"The overall number of dead seals as of Monday night reached 605, including 489 baby seals," the ministry said. "The coast is continuing to be monitored."
The dead seals have been found along the seashore between two major oil fields in western Kazakhstan. But officials in Kazakhstan cite weather conditions as a possible reason.
"Until February 20, most of the northeastern Caspian did not freeze..., and on February 21-22 the northern Caspian had a covering of thin ice, ...which melted by March 20, ... and it could have had a negative effect on the baby seals," the Ministry of Environmental Protection said earlier.
The ministry said an examination of the seals' bodies had not revealed the presence of any heavy metals or pesticides and "seawater tests carried out in the area did not reveal any oil products."
But the probe is continuing, and Environmental Protection Minister Nurlan Iskakov said earlier if oil companies were found guilty, they would be brought to justice.
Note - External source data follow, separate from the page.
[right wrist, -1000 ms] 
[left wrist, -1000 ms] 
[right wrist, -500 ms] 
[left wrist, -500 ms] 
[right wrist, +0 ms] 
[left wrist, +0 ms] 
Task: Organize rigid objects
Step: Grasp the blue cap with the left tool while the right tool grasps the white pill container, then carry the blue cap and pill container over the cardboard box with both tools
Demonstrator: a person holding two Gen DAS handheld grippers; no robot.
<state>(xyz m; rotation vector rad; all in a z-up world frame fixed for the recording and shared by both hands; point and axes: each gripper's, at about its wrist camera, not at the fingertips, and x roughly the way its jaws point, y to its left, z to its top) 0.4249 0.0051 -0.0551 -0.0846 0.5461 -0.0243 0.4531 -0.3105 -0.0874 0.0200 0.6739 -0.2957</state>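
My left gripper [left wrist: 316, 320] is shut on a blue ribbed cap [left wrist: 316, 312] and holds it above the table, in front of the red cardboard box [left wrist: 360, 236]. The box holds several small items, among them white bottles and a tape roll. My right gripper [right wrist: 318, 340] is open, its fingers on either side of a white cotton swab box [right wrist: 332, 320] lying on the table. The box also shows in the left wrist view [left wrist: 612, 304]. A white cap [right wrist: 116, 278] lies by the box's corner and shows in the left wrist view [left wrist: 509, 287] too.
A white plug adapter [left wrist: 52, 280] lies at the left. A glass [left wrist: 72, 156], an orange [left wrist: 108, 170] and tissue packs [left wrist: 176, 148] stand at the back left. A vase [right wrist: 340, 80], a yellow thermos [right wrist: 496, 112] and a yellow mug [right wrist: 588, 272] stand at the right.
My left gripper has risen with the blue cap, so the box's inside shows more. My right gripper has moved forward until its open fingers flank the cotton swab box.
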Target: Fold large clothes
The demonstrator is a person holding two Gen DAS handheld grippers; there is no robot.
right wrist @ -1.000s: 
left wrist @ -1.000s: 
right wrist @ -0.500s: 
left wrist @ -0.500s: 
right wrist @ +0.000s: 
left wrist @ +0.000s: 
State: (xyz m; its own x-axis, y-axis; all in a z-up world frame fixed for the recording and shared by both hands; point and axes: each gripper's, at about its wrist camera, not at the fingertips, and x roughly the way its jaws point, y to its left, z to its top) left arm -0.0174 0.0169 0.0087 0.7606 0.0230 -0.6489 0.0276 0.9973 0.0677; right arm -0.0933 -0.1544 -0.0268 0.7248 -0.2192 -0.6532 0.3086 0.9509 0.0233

"There are quite a few dangers in the area: blowing wells, tectonic fractures with the risks of gas discharges and exploration drilling," the minister said.
Kalamkas and Karazhanbas are the largest oil fields in western Kazakhstan, where intensive production has been underway for more than 25 years.
In 2000, some 10,500 seals died of chronic intoxication in the area, according to findings made by Kazakh, Russian and Scottish experts. For several years the animals had been absorbing oil toxins and pesticides, which damaged their immune resistance, the experts said.